# Working on the Railroad, and Check Run



## SailorDon (Jan 6, 2008)

I spent today working on my railroad.

I had an oval loop set up, but I needed better track support and a minor expansion (bigger loop).

Started like this:



















New loop is assembled waiting for track screws to fasten track sections together.










Hitched up two cars to haul them over to the paint shop. (Check Run)










Bachmann Big Hauler passenger cars with correct D&RG road name (even though the scale is off).
















































Then the wind came.










I tried to reassemble the consist, but the cars would get blown off the track faster than I could put them on.
I wanted to show a video clip of the illuminated cars and the illuminated drumhead on the observation car. I had to use the baggage car since it has the transition couplers from Kadee to Bachmann. i was lucky to get those two cars re-railed and do a quick video clip before packing it in for the day.
Sorry about the bad quality of the video clip. I almost got blown over while taking the video.



I hope my track doesn't get blown away tonight!


----------



## John J (Dec 29, 2007)

I have that same problem with the wind nere in Arizona. I do not have solid brick fences around my property as a wind break. I therefor have sides on all my bridges. I was going to build a storage area under my back porch. I built a 60 foot long siding and thought I was safe. Nope Wind blew it down the first day I had a string of cars on it.


----------



## aceinspp (Jan 2, 2008)

Man that's about as bad as living in KS. Nice start to your RR. Later RJD


----------



## Randy Stone (Jan 2, 2008)

Great looking layout Don. 

The passenger train looks good to me. 

I had the same wind problem with my layout even though it was inside a screened pool enclosure.


----------



## SailorDon (Jan 6, 2008)

Posted By aceinspp on 15 Feb 2010 06:36 AM 
Man that's about as bad as living in KS. Nice start to your RR. Later RJD Now I can't find my dog, Toto!
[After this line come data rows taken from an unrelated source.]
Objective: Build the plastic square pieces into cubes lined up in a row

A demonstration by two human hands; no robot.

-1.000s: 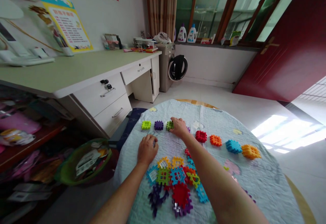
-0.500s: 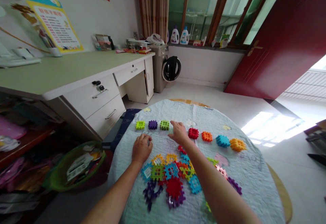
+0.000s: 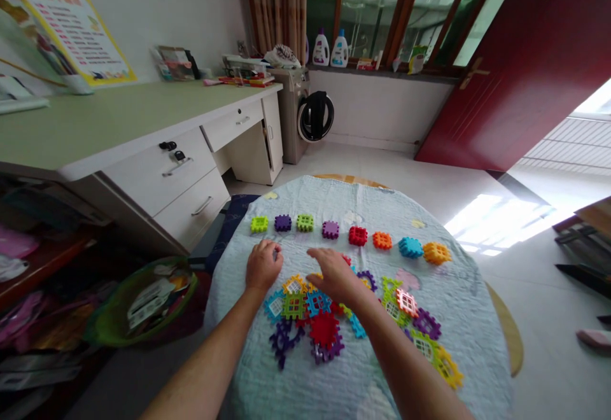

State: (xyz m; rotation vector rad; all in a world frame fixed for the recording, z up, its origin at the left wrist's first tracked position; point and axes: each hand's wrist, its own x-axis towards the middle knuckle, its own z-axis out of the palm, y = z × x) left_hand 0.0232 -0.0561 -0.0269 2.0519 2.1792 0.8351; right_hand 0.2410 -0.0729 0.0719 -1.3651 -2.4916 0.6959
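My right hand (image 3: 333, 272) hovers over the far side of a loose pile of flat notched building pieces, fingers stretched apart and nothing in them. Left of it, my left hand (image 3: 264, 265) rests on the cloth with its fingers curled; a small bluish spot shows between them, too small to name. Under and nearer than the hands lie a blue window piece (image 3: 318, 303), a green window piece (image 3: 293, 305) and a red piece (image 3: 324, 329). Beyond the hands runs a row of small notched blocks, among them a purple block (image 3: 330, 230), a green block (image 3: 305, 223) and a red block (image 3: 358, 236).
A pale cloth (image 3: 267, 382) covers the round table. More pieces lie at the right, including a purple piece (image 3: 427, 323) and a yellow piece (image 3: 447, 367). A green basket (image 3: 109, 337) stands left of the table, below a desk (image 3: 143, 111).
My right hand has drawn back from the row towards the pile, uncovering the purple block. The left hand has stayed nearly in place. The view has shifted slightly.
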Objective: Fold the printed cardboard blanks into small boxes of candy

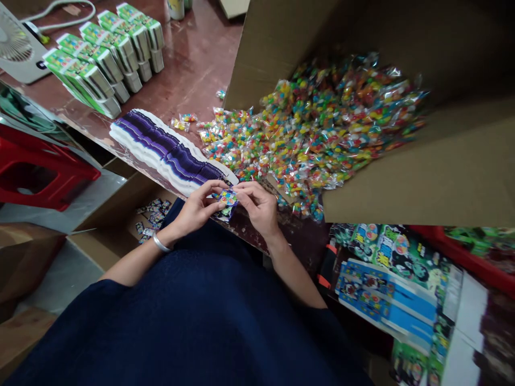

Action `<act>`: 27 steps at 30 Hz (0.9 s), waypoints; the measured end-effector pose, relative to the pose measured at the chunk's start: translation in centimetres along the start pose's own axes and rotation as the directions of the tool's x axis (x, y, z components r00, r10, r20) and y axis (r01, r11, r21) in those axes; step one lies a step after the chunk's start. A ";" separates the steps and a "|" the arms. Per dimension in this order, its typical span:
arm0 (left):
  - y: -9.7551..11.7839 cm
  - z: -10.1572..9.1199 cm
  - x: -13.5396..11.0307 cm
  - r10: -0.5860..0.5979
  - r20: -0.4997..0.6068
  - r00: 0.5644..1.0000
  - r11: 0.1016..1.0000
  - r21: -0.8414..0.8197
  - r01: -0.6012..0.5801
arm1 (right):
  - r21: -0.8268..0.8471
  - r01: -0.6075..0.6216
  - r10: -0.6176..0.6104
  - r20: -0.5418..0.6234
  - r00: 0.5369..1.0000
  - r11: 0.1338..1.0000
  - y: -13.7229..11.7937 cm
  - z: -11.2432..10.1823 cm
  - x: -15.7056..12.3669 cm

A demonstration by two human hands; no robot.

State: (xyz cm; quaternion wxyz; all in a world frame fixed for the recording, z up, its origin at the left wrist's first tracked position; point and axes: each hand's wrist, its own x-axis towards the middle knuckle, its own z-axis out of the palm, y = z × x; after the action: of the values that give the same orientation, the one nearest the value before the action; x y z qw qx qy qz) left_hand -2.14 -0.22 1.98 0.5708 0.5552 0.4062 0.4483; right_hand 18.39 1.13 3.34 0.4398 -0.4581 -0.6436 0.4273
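Observation:
Both my hands meet at the table's near edge over my dark blue lap. My left hand (199, 206), with a silver bangle on its wrist, pinches a small purple printed card packet (227, 202) with bright candy on it. My right hand (257, 206) has its fingers closed on the same packet from the right. Just beyond lies a fanned row of flat purple and white cards (164, 150). A heap of small clear candy bags (314, 128) spills from a tipped cardboard box (442, 171) onto the table.
Rows of green and white boxes (100, 59) stand at the back left, near a white fan (16, 45). An open carton (120, 220) below the table holds several small packets. A red stool (40, 171) is left; printed sheets (386, 268) lie at the right.

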 end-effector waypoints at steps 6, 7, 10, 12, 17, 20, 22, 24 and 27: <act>2.3 -9.2 -4.1 -0.045 0.116 0.992 0.818 0.575 -0.031 | -0.079 -0.192 0.187 -0.070 0.980 0.978 4.5 -0.9 0.3; 2.5 -10.6 -4.7 -0.030 0.121 0.992 0.752 0.656 -0.057 | -0.153 -0.181 0.166 -0.108 0.980 0.971 5.4 -1.0 0.7; 2.3 -11.7 -5.1 0.033 0.088 0.996 0.561 0.823 -0.091 | -0.353 -0.125 0.102 -0.082 0.991 0.927 7.4 -0.8 2.0; 1.2 -9.9 -3.9 0.108 0.063 0.992 0.471 0.876 -0.106 | -0.452 -0.118 0.108 -0.049 0.993 0.884 7.9 -0.3 2.8; -3.0 -4.0 1.0 0.229 0.130 0.965 0.472 0.852 -0.227 | -0.594 -0.135 0.144 -0.033 0.989 0.793 7.7 0.8 3.7; -5.1 -2.9 2.3 0.202 0.069 0.977 0.504 0.848 -0.164 | -0.571 -0.137 0.135 -0.047 0.990 0.810 7.5 0.8 3.4; -5.7 -2.9 2.4 0.209 0.041 0.977 0.509 0.849 -0.144 | -0.519 -0.128 0.095 -0.090 0.991 0.845 7.2 0.6 3.0; -5.4 -3.0 2.0 0.227 0.029 0.973 0.514 0.845 -0.146 | -0.432 -0.115 0.048 -0.164 0.985 0.894 6.6 0.3 2.5; -3.6 -2.9 1.5 0.247 0.024 0.969 0.607 0.776 -0.173 | -0.175 -0.159 0.119 -0.221 0.968 0.972 5.1 -0.5 1.9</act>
State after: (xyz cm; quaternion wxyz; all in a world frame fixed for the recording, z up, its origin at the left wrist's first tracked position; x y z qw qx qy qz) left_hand -4.27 2.07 -1.72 0.2037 0.7695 0.5147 0.3185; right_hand 19.56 4.10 -1.06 0.4276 -0.5847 -0.5980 0.3430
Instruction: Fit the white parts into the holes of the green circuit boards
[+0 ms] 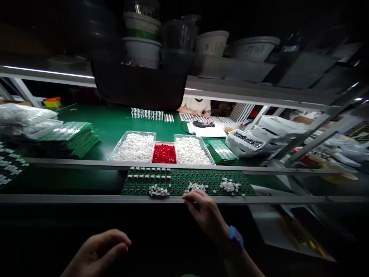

This is a local report from my part of the Houston area.
http://abclocal.go.com/ktrk/channel...id=7099174

This is not exactly a start to my RR. It's the 4th "reincarnation" in 7 years. I never seem to get beyond the single loop stage.
But I will keep trying until I get it right!


----------



## Dave Ottney (Jan 2, 2008)

Wait a minute, where the heck is the snow in these pics? 
Dave


----------



## Richard Smith (Jan 2, 2008)

Don, 

You're prototypical with cars being blown off the track by the wind. I distinctly remember a photo circa late 1800's of an entire train laid over on its side in Colorado in a book I have. Was in one of Lucius Beebe's books I believe and either D&RG or C&S/DSP&P.


----------



## aceinspp (Jan 2, 2008)

You mean kind of like this. !00 cars of an emty coal train in Ks. Later RJD


----------



## sailbode (Jan 2, 2008)

Nice looking layout Don. 
I tried to send you a PM but apparently not accepting from strangers. Your "user name" caught my eye "Sailor Don" as you might suspect with my user name "sailbode" we may have more in common than just G scale trains
D


----------



## SailorDon (Jan 6, 2008)

Posted By sailbode on 15 Feb 2010 05:59 PM 
I tried to send you a PM but apparently not accepting from strangers. 
D
Same here. I tried My Profile, My Account, My Settings, etc. but could not find anything about changing PM accept level.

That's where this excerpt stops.